Print nothing but the lines below starting at the line that holds "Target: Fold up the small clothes" and ending at the line that holds "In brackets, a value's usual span", including both, each exactly as written.

[Stored items]
===

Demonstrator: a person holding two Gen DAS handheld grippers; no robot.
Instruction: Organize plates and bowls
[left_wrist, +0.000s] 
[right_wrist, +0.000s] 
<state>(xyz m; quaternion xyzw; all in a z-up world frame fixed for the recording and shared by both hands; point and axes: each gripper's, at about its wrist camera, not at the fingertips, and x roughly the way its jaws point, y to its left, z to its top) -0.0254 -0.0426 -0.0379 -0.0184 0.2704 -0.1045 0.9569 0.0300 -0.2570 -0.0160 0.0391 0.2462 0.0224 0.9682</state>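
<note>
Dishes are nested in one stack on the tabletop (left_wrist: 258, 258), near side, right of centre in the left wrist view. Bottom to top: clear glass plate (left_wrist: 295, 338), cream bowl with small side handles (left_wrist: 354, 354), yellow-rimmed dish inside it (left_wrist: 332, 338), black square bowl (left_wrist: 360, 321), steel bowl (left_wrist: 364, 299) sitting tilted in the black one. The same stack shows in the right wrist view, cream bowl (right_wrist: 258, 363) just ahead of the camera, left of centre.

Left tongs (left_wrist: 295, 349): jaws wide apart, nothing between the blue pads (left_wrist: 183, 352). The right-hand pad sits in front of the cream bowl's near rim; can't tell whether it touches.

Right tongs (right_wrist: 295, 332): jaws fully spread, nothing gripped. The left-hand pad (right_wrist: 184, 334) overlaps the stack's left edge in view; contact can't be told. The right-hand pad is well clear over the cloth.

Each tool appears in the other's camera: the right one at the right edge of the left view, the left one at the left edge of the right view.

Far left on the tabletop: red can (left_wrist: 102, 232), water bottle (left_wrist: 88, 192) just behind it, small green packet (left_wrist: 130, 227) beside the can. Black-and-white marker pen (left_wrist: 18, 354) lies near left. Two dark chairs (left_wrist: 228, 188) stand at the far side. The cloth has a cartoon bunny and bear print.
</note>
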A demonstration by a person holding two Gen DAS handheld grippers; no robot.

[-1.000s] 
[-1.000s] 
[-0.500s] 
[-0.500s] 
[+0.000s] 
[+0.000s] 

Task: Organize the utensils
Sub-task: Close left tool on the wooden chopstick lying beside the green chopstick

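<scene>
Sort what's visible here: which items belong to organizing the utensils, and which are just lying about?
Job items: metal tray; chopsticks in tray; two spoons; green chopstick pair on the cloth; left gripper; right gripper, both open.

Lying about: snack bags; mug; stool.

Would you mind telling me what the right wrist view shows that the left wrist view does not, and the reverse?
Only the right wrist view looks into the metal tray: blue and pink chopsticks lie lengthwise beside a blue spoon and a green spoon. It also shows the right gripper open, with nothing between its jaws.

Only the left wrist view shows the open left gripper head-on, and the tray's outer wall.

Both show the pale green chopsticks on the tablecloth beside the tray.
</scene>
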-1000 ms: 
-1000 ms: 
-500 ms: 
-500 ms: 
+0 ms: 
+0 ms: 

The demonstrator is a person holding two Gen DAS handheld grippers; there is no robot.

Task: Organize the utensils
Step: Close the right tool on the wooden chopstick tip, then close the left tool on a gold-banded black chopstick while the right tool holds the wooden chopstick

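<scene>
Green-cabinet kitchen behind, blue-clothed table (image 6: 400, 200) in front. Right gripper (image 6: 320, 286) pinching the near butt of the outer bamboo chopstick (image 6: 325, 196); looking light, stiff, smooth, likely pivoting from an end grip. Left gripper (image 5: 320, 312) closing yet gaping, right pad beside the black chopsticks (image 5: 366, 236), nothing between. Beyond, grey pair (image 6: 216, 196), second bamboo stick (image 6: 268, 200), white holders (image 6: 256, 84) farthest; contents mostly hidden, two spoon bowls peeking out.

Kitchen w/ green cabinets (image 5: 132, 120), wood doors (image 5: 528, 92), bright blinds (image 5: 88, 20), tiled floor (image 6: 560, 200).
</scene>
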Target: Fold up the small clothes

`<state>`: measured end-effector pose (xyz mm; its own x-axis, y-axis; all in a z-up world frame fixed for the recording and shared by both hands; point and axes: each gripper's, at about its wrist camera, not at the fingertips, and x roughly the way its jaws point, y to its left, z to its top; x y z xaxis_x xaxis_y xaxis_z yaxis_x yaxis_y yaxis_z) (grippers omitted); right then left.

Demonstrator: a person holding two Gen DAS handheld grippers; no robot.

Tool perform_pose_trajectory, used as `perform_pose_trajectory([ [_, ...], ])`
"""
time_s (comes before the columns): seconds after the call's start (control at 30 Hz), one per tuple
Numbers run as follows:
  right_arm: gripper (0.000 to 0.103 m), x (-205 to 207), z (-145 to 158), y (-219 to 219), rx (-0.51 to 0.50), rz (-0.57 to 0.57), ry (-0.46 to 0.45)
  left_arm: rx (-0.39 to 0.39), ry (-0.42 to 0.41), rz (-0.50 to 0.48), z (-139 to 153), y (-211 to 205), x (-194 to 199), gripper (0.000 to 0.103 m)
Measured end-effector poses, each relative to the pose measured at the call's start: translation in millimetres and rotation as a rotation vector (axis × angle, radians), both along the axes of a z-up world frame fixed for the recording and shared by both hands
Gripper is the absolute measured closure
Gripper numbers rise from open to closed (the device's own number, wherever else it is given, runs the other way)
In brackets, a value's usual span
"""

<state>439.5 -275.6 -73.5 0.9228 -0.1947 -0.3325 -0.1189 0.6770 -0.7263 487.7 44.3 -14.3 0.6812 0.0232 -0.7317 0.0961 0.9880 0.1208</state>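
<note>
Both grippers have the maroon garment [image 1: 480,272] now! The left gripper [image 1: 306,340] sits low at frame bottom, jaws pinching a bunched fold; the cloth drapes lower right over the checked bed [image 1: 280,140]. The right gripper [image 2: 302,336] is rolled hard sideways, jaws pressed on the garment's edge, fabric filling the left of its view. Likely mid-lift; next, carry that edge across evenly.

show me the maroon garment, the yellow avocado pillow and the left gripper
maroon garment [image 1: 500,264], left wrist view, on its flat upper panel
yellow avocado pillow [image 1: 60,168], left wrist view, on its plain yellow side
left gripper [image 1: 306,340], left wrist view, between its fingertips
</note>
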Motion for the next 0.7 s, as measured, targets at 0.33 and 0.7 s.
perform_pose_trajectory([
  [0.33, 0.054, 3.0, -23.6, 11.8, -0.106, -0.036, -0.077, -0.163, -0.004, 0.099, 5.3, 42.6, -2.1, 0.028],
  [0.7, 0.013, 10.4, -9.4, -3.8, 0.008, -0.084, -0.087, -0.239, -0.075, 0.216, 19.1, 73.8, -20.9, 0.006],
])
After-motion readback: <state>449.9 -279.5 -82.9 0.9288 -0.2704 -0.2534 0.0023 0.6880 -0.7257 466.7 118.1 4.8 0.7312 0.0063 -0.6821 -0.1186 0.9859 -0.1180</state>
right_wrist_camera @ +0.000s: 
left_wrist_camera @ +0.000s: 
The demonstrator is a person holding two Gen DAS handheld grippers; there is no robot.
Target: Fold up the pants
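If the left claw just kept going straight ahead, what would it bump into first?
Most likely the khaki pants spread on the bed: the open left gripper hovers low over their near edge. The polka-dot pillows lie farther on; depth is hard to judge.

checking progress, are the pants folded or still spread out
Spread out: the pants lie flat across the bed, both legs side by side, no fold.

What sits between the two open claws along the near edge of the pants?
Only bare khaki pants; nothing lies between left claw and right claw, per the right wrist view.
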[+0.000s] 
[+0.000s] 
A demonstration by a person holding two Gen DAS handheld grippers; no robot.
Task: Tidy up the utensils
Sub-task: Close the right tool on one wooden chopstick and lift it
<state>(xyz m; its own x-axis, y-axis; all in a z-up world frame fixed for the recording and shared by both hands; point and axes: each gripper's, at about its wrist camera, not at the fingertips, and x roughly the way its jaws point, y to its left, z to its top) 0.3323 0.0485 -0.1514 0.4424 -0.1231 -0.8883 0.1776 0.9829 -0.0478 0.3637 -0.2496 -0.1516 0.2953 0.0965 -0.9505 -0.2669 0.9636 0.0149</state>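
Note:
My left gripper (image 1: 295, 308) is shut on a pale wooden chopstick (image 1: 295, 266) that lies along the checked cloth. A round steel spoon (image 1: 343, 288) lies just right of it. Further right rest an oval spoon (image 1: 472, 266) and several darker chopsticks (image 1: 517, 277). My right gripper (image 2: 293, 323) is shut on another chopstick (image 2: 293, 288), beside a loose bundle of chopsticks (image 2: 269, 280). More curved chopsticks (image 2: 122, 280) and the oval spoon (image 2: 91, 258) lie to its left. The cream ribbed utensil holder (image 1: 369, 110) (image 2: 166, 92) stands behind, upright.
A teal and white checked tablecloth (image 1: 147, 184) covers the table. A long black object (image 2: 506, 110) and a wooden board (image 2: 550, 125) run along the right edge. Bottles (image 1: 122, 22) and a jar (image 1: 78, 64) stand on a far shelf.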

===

→ PROBLEM SOLUTION:
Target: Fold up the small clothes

`<state>`: measured end-effector pose (xyz mm; its own x-axis, y-axis; all in a z-up world frame fixed for the recording and shared by both hands; point and axes: each gripper's, at about its wrist camera, not at the fingertips, and x roughly the way its jaws point, y to its left, z to its top; x y z xaxis_x xaxis_y xaxis_z yaxis_x yaxis_y yaxis_z) (grippers omitted); right then left.

Demonstrator: a person holding two Gen DAS handheld grippers; no robot.

Tool perform_pose_trajectory, used as `perform_pose_trajectory([ [_, ...], ])`
"""
time_s (comes before the columns): seconds after the call's start (control at 30 Hz), one per tuple
Numbers run as follows:
  right_arm: gripper (0.000 to 0.103 m), x (-205 to 207), z (-145 to 158), y (-219 to 219), rx (-0.51 to 0.50), rz (-0.57 to 0.57), ry (-0.46 to 0.45)
  left_arm: rx (-0.39 to 0.39), ry (-0.42 to 0.41), rz (-0.50 to 0.48), z (-139 to 153), y (-211 to 205), x (-194 to 199), gripper (0.000 to 0.103 m)
Measured end-effector poses, each relative to the pose measured at the call's start: translation in millimetres and rotation as a rotation vector (axis × angle, radians), both along the axes of a z-up world frame fixed for the recording and shared by both hands
Gripper is the absolute measured closure
Gripper numbers rise from open to closed (the device's own number, wherever else it is given, runs the other way)
In brackets, a value's usual span

This finishes the output for the exercise.